» DESCRIPTION OF THE TASK:
Copy each line from the entries that the word "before" appears in.
(Beginning of EXERCISE MATERIALS)
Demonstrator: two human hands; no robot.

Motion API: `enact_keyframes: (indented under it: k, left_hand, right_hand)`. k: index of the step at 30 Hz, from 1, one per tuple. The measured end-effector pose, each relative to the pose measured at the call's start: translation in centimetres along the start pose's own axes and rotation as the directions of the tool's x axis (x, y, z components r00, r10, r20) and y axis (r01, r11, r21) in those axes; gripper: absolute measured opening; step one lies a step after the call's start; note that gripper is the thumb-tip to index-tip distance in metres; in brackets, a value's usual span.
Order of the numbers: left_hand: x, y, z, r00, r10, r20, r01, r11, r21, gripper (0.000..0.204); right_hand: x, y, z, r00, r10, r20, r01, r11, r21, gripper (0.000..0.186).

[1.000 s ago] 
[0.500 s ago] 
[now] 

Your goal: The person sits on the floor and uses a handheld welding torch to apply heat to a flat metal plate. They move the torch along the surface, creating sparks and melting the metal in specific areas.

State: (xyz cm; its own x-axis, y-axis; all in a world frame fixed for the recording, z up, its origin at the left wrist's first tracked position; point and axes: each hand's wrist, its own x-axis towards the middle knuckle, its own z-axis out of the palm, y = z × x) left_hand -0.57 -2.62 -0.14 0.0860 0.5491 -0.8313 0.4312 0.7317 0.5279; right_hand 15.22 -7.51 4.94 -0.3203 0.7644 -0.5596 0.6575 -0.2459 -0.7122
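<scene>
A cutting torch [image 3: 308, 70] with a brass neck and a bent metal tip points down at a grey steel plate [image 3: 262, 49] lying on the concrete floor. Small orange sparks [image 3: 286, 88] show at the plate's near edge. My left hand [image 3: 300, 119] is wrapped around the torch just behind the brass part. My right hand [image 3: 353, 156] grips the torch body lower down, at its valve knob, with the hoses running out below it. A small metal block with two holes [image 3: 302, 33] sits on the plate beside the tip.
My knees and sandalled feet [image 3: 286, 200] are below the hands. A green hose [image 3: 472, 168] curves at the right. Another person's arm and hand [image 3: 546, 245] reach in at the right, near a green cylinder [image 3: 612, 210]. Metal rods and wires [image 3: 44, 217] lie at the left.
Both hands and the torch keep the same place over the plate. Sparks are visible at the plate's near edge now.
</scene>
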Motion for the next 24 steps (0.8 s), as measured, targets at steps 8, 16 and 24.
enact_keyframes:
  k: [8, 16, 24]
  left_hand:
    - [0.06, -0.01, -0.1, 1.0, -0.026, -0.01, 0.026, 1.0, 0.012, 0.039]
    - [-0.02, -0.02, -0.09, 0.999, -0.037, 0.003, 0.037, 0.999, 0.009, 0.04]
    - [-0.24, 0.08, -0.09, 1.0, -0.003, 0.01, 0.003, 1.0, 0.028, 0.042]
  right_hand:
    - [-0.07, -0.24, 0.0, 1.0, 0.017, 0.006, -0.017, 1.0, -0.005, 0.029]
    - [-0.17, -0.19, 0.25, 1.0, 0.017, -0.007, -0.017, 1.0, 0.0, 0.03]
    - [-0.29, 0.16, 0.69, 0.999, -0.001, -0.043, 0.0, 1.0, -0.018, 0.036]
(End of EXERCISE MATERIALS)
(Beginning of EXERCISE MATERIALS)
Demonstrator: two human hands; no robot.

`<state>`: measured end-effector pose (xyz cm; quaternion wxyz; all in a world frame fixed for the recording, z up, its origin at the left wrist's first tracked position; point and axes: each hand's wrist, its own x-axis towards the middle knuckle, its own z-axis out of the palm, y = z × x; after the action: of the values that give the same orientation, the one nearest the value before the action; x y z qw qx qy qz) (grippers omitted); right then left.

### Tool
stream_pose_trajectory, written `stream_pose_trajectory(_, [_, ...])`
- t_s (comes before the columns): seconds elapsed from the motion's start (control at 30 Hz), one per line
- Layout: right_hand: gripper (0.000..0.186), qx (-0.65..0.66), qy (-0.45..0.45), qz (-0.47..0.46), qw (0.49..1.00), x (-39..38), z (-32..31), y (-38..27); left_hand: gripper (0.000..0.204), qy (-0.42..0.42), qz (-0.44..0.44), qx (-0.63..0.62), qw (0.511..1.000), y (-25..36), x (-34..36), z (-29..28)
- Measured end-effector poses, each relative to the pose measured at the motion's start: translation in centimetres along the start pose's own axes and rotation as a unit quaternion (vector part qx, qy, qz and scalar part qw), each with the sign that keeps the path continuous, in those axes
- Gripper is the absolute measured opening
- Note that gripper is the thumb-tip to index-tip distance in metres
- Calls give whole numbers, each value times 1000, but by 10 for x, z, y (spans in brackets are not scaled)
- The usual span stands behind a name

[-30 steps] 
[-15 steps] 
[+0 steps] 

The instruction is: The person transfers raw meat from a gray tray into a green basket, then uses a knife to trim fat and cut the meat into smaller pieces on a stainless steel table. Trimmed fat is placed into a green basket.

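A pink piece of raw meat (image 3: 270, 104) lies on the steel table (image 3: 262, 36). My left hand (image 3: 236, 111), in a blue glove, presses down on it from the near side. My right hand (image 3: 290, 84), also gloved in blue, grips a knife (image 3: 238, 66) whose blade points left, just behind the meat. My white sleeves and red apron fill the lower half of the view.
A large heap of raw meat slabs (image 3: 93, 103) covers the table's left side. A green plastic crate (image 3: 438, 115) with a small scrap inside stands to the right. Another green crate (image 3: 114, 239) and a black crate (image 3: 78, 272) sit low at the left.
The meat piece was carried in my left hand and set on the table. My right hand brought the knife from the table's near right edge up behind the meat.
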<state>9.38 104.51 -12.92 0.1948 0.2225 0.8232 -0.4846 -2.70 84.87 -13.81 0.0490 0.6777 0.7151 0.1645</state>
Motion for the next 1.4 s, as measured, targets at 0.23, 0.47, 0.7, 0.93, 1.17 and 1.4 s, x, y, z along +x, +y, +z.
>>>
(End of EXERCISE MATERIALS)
» REPLY:
`<state>`: measured end-effector pose (xyz cm; quaternion wxyz; all in a world frame fixed for the recording, z up, its origin at the left wrist's first tracked position; point and axes: each hand's wrist, its own x-axis towards the middle knuckle, its own z-axis out of the palm, y = z × x; after the action: of the values that give the same orientation, the one nearest the value before the action; x y z qw qx qy qz) (grippers omitted); right then left.
- t_s (comes before the columns): seconds elapsed from the motion's start (control at 30 Hz), one per line

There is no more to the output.